Description of the task: Pictures aside, the data must be reproduced exactly.

--- Dataset section ---

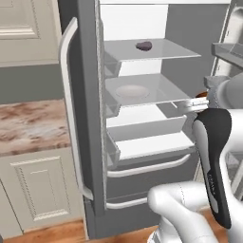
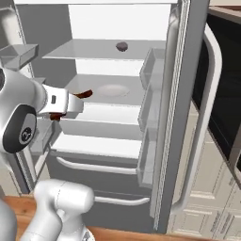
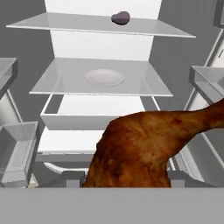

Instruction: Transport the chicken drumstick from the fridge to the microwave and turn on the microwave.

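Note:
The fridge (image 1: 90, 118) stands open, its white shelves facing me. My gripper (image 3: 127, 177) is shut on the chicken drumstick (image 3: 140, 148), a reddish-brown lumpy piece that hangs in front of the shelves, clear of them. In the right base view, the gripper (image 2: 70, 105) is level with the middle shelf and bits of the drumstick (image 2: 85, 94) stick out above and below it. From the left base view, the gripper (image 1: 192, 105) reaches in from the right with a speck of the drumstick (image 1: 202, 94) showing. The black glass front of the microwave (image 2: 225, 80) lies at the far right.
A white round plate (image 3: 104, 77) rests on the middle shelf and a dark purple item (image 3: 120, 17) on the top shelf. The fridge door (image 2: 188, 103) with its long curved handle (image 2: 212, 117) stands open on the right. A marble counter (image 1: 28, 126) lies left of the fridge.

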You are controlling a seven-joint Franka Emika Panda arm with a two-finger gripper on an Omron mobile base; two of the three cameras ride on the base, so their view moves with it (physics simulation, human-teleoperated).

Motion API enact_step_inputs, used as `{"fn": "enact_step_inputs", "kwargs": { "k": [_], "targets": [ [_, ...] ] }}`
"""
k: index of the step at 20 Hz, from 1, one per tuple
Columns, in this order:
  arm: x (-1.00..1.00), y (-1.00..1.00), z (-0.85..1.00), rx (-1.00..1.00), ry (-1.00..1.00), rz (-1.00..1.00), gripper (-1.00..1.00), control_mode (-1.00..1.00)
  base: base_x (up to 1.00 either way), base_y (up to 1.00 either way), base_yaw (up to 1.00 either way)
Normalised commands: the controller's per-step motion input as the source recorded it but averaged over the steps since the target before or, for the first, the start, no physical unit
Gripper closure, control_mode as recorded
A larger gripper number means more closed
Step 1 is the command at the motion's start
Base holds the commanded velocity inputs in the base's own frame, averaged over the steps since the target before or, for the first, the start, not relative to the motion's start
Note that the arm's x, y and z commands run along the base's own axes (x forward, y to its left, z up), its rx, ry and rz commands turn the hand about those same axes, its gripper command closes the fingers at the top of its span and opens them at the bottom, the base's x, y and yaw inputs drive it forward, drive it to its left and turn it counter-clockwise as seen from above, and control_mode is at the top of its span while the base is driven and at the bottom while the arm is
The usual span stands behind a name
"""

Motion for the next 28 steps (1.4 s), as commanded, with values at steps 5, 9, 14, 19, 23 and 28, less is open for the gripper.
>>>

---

Exercise solution:
Instruction: Transport the chicken drumstick from the fridge to the microwave and turn on the microwave.

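Note:
The fridge (image 1: 90, 118) stands open, its white shelves facing me. My gripper (image 3: 127, 177) is shut on the chicken drumstick (image 3: 140, 148), a reddish-brown lumpy piece that hangs in front of the shelves, clear of them. In the right base view, the gripper (image 2: 70, 105) is level with the middle shelf and bits of the drumstick (image 2: 85, 94) stick out above and below it. From the left base view, the gripper (image 1: 192, 105) reaches in from the right with a speck of the drumstick (image 1: 202, 94) showing. The black glass front of the microwave (image 2: 225, 80) lies at the far right.
A white round plate (image 3: 104, 77) rests on the middle shelf and a dark purple item (image 3: 120, 17) on the top shelf. The fridge door (image 2: 188, 103) with its long curved handle (image 2: 212, 117) stands open on the right. A marble counter (image 1: 28, 126) lies left of the fridge.
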
You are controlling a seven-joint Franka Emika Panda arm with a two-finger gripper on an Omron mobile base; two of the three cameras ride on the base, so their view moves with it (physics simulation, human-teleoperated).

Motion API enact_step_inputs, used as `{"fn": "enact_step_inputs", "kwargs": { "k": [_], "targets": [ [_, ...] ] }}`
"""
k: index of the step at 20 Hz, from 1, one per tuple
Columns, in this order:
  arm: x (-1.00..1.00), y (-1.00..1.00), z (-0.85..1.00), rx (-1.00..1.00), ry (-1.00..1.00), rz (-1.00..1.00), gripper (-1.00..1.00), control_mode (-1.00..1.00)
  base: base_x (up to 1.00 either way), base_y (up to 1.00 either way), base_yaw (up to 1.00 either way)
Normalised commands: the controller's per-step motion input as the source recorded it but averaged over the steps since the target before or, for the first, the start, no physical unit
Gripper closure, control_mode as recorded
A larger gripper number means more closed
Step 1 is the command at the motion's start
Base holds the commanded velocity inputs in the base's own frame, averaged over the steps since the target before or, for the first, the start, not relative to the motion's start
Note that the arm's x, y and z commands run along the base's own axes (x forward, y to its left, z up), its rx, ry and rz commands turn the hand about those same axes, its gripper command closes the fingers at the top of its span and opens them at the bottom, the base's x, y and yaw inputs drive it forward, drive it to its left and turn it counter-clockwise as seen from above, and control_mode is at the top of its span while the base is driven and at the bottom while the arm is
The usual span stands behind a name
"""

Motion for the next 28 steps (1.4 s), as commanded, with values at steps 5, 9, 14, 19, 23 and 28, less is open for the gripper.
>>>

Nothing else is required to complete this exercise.